En 1995, estuve de viaje de prospección en Polonia para introducir nuestros candados de bicicleta en aquel mercado. Polonia acababa de dejar el comunismo y empezaba a convertirse en una economía de mercado. No había bancos occidentales, no había transporte por carretera desde España y no había empresas establecidas que nos pudieran servir para distribuir nuestros productos. Estaba todo por hacer y se estaba empezando a hacer.
Una de las ciudades a la que fui se llama Bydgoszcz. Fui porque era o había sido la sede de la mayor fábrica de bicicletas de la Polonia comunista. Romet, que así se llama la empresa, estaba en pleno proceso de reconversión. Visité la empresa pero no saqué nada en limpio.
Probablemente fueran ellos los que me dijeron que en esas fechas se celebraba una especia de Feria de la bicicleta en el polideportivo del instituto de la pequeña ciudad. Allí di con mis primeros clientes. Empezaron a comprar. Como no había bancos ni transporte, venían en su furgoneta desde Polonia hasta España, nos pagaban al contado, cargaban el vehículo y se volvían. Así se funcionó durante los dos primeros años. Después, los procesos se fueron normalizando y pareciendo a los de cualquier otro país.

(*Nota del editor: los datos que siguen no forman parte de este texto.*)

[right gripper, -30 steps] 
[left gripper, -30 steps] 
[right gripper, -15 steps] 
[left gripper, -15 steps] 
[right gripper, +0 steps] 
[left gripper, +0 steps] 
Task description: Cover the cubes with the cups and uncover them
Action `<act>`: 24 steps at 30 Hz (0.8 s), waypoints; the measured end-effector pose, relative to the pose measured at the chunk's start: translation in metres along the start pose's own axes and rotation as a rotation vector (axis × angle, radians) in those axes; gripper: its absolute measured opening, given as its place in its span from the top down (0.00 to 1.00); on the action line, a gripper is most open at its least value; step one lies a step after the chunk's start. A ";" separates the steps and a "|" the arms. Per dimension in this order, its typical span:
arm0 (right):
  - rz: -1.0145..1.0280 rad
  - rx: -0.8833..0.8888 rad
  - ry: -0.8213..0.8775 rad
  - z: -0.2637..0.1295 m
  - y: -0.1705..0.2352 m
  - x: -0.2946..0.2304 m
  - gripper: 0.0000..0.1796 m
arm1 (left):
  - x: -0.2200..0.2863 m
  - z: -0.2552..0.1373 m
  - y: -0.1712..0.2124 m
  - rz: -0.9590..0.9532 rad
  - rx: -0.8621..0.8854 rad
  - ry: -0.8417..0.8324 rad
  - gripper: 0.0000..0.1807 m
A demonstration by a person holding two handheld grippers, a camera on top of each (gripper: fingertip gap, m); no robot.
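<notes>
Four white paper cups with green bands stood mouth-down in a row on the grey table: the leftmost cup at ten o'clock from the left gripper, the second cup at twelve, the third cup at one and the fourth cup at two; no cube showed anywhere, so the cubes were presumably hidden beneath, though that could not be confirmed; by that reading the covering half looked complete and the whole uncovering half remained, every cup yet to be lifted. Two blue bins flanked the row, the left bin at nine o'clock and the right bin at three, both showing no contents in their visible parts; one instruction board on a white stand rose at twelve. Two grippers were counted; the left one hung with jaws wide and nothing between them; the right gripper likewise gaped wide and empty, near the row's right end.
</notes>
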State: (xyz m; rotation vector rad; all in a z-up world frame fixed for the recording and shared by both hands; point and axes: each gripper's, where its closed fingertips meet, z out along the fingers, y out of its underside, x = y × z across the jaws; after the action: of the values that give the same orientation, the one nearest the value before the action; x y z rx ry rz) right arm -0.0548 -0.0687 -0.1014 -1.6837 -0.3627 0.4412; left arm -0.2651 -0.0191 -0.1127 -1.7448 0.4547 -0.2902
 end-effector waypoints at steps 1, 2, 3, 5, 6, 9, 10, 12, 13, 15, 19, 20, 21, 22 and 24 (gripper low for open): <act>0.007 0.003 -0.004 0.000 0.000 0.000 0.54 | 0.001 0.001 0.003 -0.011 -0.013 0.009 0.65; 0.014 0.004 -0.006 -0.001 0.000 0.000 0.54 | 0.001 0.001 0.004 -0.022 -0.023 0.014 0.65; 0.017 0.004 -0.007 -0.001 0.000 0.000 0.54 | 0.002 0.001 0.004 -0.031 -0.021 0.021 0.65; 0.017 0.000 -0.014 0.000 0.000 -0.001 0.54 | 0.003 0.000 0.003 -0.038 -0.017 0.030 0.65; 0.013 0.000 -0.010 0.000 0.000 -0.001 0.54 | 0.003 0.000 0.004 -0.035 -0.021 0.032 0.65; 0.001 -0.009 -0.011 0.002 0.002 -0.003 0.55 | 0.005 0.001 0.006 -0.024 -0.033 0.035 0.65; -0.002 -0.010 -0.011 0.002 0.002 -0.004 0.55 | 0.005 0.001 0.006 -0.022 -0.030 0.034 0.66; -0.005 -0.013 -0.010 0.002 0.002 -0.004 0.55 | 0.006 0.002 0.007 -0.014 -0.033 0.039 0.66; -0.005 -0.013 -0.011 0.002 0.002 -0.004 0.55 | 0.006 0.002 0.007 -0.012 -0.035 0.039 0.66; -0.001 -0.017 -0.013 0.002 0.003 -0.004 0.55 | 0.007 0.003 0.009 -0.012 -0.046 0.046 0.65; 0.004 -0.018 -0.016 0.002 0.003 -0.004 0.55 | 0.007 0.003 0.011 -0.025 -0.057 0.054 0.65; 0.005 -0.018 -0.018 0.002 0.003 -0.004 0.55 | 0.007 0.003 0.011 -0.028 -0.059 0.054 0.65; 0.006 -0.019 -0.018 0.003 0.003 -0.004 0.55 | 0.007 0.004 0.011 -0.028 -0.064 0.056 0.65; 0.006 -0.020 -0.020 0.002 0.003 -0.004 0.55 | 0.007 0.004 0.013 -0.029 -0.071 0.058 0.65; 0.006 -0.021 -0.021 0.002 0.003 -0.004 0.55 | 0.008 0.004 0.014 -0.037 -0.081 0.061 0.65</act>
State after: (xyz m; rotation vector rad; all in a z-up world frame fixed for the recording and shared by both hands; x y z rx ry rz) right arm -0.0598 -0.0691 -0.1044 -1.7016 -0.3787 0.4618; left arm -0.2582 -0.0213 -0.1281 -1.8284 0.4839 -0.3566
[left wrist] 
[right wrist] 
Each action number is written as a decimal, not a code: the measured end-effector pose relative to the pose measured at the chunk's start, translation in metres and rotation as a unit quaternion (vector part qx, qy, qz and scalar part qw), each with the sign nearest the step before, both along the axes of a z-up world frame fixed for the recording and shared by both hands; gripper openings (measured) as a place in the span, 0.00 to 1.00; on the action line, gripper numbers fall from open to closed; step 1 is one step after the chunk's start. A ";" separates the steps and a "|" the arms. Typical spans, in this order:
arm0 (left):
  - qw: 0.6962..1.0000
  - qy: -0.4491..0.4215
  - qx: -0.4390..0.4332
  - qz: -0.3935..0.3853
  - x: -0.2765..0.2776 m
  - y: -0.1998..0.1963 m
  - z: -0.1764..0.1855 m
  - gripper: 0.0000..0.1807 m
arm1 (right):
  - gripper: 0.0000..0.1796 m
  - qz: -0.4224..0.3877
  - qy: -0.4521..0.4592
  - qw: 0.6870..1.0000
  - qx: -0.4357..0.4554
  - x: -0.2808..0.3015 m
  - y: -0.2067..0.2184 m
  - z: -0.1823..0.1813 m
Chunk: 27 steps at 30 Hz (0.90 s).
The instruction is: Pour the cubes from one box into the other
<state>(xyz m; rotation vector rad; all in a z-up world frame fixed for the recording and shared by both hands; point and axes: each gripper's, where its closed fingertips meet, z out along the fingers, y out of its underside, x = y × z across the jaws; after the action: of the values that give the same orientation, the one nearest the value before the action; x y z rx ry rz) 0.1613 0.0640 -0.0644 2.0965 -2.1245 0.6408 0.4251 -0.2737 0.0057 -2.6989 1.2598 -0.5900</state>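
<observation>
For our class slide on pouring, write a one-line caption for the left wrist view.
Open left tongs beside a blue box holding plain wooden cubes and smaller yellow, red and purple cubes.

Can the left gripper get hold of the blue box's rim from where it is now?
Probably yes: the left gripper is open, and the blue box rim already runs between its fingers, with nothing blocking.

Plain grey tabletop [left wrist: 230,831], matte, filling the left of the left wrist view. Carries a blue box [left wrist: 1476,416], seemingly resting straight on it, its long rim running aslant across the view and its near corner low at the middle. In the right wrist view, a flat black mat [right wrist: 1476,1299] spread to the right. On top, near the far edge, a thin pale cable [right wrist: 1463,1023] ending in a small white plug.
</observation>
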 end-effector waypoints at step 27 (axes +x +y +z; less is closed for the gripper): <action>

El ir a un nuevo mercado con un plan poco definido y dispuesto a aprender es bastante normal. También es normal que funcione y que, a posteriori, todo parezca un ejercicio de planificación bien estructurado cuando no lo ha sido. Está estudiado y se conoce como el efecto Honda. Lo analizó el profesor canadiense de Estrategia empresarial Henry Mintzberg. Lo que viene a decir es que en Estrategia empresarial hay pocas recetas pero mucha estrategia emergente, es decir, se descubre, se aprende y se decide sobre la marcha.
Os cuento todo esto porque la sensación que puede tener cualquiera que trabaja conmigo es la de que no tengo respuestas. Es cierto y tiene explicación. El proceso de acompañamiento (alguno lo llama coaching) en situaciones nuevas es completamente diferente al de la implantación de buenas prácticas. Las buenas prácticas son recetas que funcionan. Se aplican prácticamente igual en cualquier organización y funcionan razonablemente.
El acompañamiento es una conversación acerca de un futuro que hay que construir en un terreno poco conocido.
En mi opinión, los cuatro elementos principales de la conversación son:
- Curiosidad que es la que permite hacerse las preguntas más adecuadas a las circunstancias concretas que se están experimentando.
- Puntos de referencia: se parecen a las piedras y otros elementos de la naturaleza o a los diferentes tonos de blanco en un glaciar que permiten adivinar la senda que se debe recorrer. Son situaciones, lugares y/o personas que han pasado por circunstancias parecidas y que dan pistas sobre el siguiente o siguientes movimientos.
- Criterio o sentido común para avanzar a tientas. Nunca es una autopista; ni siquiera un sendero.
- Iterar volviendo al punto 1.
Acompañar (o hacer coaching) y también dirigir es hacer preguntas, plantear retos, dando acceso a experiencias y personas de confianza que puedan resultar razonables puntos de referencia y ofreciendo un criterio que debe complementar al de la persona que se acompaña o dirige.